Laura asintió sin mirarlo. Le dio la espalda y comenzó a recoger los restos de la cena.

—Espera —dijo Thomas—, ya lo hago yo.

—No hace falta, estás demasiado cansado —respondió, molesta.

—Si te han incomodado mis comentarios, lo siento. No quería que te formaras una imagen romántica de mí. Además, nunca mezclo trabajo y placer.

—Thomas, eres un poco prepotente. Crees que porque esté soltera y libre busco un hombre al que pegarme como a una lapa. Pero olvidas algo obvio, que soy una mujer independiente, con dinero, atractiva y feliz de vivir sola. Cuando he dicho que todo el mundo necesita compañía, no me refería exactamente a una pareja.

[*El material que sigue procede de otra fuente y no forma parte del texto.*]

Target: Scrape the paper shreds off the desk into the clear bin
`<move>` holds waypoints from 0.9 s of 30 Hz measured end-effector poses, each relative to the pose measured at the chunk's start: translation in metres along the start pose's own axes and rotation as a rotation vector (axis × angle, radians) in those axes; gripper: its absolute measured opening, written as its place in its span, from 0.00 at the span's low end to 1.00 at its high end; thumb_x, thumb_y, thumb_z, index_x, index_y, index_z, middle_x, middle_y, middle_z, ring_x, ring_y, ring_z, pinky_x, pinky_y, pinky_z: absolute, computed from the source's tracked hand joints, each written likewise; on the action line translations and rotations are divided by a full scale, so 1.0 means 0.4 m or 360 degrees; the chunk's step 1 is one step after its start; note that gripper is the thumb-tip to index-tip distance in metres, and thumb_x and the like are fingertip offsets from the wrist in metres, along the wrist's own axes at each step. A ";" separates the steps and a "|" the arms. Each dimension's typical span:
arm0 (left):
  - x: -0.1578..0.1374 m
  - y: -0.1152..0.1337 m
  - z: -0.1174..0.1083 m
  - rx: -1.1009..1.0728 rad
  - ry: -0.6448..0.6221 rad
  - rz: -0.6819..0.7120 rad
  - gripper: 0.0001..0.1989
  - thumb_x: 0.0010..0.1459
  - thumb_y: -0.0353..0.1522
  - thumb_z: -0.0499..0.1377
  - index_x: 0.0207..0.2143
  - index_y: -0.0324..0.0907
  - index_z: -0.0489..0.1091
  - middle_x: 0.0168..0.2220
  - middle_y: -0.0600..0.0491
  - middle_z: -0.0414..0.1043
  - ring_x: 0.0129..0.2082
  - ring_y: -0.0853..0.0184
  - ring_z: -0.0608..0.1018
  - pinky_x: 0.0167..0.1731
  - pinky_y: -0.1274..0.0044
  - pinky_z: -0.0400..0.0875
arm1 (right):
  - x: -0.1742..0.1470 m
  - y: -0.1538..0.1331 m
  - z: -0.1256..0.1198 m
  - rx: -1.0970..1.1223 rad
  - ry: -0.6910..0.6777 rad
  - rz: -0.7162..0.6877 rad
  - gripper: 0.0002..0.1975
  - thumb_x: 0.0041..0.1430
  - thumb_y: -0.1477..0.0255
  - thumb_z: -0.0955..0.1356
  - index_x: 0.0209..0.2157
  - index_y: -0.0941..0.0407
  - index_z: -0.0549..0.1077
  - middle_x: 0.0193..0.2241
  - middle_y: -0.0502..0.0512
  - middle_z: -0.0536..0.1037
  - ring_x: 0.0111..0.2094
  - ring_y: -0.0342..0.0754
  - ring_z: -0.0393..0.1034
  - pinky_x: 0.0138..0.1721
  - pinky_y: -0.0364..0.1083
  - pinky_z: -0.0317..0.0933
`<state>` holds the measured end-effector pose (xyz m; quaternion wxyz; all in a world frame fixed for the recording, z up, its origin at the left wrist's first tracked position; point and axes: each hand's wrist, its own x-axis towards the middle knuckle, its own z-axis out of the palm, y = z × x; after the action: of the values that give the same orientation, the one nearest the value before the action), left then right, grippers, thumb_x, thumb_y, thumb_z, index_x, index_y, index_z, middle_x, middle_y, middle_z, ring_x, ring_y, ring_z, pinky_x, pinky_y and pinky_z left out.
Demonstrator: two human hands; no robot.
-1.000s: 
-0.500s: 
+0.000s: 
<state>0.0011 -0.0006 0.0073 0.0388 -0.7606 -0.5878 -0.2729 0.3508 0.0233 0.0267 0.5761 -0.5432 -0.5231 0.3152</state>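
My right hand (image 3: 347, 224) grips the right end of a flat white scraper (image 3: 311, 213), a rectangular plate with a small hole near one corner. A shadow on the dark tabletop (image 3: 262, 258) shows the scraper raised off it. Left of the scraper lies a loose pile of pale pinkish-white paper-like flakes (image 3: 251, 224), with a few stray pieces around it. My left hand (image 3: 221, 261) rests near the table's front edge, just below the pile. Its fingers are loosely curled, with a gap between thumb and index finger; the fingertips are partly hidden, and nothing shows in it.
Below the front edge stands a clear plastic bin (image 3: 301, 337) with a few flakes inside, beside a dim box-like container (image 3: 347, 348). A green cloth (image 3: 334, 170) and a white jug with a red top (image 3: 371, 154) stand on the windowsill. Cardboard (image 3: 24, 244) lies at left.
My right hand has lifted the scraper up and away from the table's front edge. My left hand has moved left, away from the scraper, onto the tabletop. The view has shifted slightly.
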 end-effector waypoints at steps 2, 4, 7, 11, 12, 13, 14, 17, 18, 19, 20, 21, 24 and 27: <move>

—¿A qué entonces? —preguntó Thomas desde el marco de la puerta.

—No sé… a amigos, hijos, perros, gatos, familia, esas cosas.

—Ya, esas cosas. De todo lo que has dicho me quedo con el perro. Creo que es lo ideal para no sentirte solo. ¿Y tú qué eliges?

—Elijo todo, menos un hombre.

—La doctora es exigente, no esperaba menos.

Thomas entró en el salón rumbo a la entrada principal. Laura lo siguió, dejó la bandeja en la cocina y lo acompañó a la puerta.

—Gracias por la cena y por el jardín, está irreconocible.

—De nada, ha sido un placer. Gracias a ti por el beso, ha sido reconfortante.

Laura cerró la puerta de manera más brusca. Reconfortante, ¿qué narices quería decir con reconfortante? ¿Cómo un beso podía describirse como reconfortante?, pensó con ira. Desde luego no podía ser más patético. Se burló de Thomas imitándolo, «me quedo con el perro».

Aspiró con movimientos enérgicos las migas de pan que habían caído al suelo del porche, si no al día siguiente estaría lleno de hormigas. De pronto, se acordó de la bolsa de plástico nauseabunda, que seguía tirada en el seto. Con rabia, descendió los dos escalones del porche, la agarró de las asas con dos dedos y, conteniendo la respiración, salió a la calle y la tiró al contenedor de basura orgánica.